YOUR INSTRUCTIONS:
Beginning at the line containing "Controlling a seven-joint" in the material below and ending at the line containing "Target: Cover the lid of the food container", return each line exactly and add nothing.

GIVEN DATA:
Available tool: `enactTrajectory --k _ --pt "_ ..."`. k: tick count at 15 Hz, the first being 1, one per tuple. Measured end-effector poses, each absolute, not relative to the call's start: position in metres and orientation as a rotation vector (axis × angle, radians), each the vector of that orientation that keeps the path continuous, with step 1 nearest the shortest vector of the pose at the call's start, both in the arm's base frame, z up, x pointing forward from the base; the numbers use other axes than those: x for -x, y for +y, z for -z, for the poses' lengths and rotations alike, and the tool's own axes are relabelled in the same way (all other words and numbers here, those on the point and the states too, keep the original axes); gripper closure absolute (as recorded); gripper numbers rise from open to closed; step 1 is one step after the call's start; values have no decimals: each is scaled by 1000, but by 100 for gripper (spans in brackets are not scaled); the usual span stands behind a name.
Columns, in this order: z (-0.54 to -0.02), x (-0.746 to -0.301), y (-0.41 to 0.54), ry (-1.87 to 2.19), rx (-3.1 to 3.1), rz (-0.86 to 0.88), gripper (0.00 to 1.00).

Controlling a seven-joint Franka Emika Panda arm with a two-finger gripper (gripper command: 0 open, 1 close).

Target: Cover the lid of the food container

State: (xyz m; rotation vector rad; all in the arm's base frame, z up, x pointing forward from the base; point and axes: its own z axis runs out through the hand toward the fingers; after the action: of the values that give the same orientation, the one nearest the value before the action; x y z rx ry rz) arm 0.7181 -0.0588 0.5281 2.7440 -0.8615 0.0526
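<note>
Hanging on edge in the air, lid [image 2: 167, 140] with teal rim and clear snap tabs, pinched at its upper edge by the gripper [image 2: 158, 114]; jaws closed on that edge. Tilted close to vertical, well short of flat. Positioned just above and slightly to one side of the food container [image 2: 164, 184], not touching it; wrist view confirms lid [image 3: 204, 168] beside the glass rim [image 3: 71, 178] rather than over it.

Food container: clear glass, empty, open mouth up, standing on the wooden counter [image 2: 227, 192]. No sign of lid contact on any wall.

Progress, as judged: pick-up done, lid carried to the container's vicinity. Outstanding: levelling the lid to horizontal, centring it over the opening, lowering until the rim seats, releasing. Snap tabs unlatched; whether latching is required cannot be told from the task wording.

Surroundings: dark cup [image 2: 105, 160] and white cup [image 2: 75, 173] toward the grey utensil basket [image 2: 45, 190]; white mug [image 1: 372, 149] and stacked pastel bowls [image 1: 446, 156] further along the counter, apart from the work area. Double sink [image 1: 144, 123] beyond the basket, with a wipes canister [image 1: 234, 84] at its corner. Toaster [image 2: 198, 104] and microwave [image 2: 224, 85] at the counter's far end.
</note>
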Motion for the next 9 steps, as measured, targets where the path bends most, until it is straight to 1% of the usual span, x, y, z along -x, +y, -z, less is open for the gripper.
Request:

SOLUTION:
Controlling a seven-joint Franka Emika Panda arm with a two-finger gripper (gripper command: 0 open, 1 close).

Target: Cover the lid of the food container

No further output is required, since the answer is complete.